Jobs' Mob's security is easy like Sunday morning

A former US spook found himself at the centre of another religious war when he dared to say that Apple Mac security was trivial.

For decades, Apple fanboys have chanted a mantra which stated that Apple was the most secure operating system out there and only Windows was hackable.

Lately the mantra was changed as Microsoft was less of a threat and Android became the real enemy, however the concept is still the same. Apple OS X is the most secure code out there.

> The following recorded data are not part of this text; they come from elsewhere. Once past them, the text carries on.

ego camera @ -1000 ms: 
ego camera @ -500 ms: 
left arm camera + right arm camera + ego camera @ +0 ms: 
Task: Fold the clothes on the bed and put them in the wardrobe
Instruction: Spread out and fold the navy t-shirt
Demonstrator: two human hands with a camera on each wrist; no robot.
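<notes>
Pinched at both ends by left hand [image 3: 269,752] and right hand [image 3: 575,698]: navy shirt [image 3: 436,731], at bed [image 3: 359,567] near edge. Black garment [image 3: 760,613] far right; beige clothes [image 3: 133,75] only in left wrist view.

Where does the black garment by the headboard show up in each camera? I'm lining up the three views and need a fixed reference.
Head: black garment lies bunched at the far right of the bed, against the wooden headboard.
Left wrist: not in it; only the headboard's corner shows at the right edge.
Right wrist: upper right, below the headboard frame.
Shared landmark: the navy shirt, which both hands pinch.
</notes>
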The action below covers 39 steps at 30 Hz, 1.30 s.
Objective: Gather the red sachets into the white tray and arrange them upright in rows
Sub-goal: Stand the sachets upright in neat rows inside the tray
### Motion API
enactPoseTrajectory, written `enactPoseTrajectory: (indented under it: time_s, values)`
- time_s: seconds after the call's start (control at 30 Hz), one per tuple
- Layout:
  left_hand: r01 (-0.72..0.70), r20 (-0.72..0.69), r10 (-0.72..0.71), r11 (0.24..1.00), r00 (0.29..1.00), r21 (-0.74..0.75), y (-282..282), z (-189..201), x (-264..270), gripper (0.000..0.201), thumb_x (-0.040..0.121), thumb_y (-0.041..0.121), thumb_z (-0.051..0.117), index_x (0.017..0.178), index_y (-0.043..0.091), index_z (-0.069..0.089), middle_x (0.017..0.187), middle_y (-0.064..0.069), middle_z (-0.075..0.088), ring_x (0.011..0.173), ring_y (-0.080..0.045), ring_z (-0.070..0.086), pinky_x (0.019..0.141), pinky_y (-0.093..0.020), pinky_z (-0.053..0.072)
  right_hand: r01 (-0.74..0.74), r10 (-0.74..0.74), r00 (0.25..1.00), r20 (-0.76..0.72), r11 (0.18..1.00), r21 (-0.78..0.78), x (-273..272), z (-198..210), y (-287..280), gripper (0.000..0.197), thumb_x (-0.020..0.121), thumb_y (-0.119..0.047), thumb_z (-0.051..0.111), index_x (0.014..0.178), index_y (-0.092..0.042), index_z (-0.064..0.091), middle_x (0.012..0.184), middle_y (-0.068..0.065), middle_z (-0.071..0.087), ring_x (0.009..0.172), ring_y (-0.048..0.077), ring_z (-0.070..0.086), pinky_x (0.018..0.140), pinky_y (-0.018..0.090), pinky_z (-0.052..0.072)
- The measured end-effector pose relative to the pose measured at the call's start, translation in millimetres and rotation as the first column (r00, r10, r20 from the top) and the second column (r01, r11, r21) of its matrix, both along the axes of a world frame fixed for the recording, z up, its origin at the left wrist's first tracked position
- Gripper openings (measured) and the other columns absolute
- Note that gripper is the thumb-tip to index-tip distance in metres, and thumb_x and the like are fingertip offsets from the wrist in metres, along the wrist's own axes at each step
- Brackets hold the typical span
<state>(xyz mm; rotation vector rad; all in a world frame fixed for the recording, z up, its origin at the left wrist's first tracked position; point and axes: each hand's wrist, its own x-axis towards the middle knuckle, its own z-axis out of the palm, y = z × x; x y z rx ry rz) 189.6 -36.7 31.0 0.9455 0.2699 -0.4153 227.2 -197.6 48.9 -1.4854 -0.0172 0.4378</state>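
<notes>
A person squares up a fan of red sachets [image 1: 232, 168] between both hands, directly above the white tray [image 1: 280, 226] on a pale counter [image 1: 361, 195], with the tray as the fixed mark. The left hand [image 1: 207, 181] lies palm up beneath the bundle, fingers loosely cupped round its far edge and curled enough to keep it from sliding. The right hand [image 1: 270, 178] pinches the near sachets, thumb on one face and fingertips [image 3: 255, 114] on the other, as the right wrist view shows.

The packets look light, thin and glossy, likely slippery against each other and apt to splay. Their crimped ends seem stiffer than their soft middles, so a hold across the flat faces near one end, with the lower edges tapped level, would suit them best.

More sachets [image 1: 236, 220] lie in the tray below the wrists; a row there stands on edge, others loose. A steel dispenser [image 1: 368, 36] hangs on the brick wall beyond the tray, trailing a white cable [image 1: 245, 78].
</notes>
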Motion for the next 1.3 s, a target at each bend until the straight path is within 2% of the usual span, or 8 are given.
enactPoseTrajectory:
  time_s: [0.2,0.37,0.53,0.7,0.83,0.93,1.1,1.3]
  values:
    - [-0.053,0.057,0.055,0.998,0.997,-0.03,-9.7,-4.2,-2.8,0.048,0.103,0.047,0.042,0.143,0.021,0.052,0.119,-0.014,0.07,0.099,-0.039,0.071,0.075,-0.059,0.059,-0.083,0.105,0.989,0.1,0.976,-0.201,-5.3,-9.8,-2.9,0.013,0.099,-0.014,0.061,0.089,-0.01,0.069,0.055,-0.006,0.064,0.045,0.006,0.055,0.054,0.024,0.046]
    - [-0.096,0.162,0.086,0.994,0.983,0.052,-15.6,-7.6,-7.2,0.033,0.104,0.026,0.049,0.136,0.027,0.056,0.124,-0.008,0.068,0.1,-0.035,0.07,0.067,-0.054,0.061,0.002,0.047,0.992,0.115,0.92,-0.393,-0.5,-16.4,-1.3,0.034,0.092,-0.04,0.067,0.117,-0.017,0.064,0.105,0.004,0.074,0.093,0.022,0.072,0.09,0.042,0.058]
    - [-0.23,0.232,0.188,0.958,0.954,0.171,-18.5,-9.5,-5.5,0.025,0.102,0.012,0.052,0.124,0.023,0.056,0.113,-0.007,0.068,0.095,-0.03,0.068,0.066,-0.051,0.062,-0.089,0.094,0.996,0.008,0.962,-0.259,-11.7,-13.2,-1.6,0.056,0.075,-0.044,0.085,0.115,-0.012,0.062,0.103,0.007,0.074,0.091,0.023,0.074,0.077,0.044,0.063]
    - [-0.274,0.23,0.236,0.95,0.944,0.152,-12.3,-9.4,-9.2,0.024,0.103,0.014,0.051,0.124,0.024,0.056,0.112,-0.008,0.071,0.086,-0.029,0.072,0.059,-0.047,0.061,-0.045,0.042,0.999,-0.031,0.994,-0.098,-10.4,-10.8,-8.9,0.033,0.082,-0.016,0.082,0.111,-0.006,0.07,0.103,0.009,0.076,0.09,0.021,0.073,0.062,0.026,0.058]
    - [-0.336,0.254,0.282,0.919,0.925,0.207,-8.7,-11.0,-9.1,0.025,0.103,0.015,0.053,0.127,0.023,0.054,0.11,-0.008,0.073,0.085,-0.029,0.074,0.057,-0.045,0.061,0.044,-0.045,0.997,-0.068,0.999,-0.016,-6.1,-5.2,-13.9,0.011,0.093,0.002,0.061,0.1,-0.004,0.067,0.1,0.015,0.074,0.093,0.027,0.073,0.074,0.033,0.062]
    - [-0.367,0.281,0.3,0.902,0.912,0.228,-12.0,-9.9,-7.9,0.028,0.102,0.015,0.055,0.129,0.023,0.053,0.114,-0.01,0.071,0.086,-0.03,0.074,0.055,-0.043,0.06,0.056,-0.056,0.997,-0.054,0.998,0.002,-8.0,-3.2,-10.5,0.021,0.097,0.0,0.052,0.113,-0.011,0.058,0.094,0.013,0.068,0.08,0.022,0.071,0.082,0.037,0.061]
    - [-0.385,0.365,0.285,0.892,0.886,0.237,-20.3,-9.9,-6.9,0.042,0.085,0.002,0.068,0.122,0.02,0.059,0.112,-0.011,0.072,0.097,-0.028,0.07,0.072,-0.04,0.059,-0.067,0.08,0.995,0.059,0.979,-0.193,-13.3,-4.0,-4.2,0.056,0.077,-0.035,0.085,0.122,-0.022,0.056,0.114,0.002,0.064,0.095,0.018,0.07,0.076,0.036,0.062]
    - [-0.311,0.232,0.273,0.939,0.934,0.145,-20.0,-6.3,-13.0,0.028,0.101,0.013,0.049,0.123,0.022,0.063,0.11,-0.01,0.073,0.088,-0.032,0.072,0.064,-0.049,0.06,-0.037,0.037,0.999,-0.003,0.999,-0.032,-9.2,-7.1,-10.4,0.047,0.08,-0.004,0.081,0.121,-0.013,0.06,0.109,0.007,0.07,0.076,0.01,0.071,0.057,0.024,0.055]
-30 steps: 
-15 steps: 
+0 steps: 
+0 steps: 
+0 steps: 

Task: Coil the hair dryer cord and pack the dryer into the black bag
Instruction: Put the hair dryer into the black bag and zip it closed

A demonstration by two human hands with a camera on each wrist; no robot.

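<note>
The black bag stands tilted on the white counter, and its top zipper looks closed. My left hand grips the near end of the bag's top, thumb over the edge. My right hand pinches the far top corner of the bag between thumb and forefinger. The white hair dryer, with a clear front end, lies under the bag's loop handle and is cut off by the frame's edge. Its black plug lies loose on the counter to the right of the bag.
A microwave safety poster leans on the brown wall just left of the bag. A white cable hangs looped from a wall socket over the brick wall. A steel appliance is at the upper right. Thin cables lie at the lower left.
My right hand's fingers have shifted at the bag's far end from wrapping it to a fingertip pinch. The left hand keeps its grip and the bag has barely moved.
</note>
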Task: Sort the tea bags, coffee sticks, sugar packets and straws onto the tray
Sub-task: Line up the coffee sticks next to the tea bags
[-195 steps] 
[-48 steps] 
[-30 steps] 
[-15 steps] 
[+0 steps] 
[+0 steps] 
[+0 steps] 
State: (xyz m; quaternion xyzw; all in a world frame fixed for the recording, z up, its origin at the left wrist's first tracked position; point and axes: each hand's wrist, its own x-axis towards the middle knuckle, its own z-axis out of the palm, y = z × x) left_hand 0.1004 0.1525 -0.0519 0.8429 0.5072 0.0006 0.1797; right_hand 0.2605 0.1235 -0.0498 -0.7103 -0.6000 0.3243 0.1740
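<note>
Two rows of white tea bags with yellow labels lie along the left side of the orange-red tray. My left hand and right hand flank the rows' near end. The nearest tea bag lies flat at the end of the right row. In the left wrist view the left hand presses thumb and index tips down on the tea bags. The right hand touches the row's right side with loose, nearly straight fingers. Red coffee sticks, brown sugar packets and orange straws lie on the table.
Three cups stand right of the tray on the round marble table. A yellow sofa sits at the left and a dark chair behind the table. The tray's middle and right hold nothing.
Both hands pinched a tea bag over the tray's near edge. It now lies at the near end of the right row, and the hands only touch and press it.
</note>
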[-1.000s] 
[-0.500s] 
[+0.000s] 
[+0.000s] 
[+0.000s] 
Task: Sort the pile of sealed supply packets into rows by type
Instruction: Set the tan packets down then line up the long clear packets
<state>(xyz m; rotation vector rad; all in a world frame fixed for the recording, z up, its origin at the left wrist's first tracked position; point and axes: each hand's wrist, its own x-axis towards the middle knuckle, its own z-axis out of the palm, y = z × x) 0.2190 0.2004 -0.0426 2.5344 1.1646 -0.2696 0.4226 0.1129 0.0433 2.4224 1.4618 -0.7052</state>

A former NSA staffer Patrick Wardle who runs a crowd-sourced security intelligence firm Synack, said that Apple's defensive Gatekeeper technology can be bypassed allowing unsigned code.

Gatekeeper is pre-installed in Mac OS X PCs and checks code to see if has accepted Steve Jobs into its life.

However Wardle said that Gatekeeper, XProtect anti-malware, sandboxing and kernel code-signing requirements - are "easy to get around" and "trivially exploitable."
The problem is that Apple had yet to embrace a culture where "comprehensive security was baked into their OS X systems" from the onset.

Apple does not even have a bug bounty – something which Google, Microsoft have found beneficial.

Wardle told the Register  that the thing that saves Apple is that OS X malware is amateur and basic.
"It relies on trivially detectable persistence mechanisms and generally relies on infecting users via social engineering tricks such as offering 'free but infected copies of PhotoShop'."

Such malware can be easily found by scanners – but if a serious bit of malware was developed, Apple machines would drop its pants and reveal its assets faster than a Hamburg whore.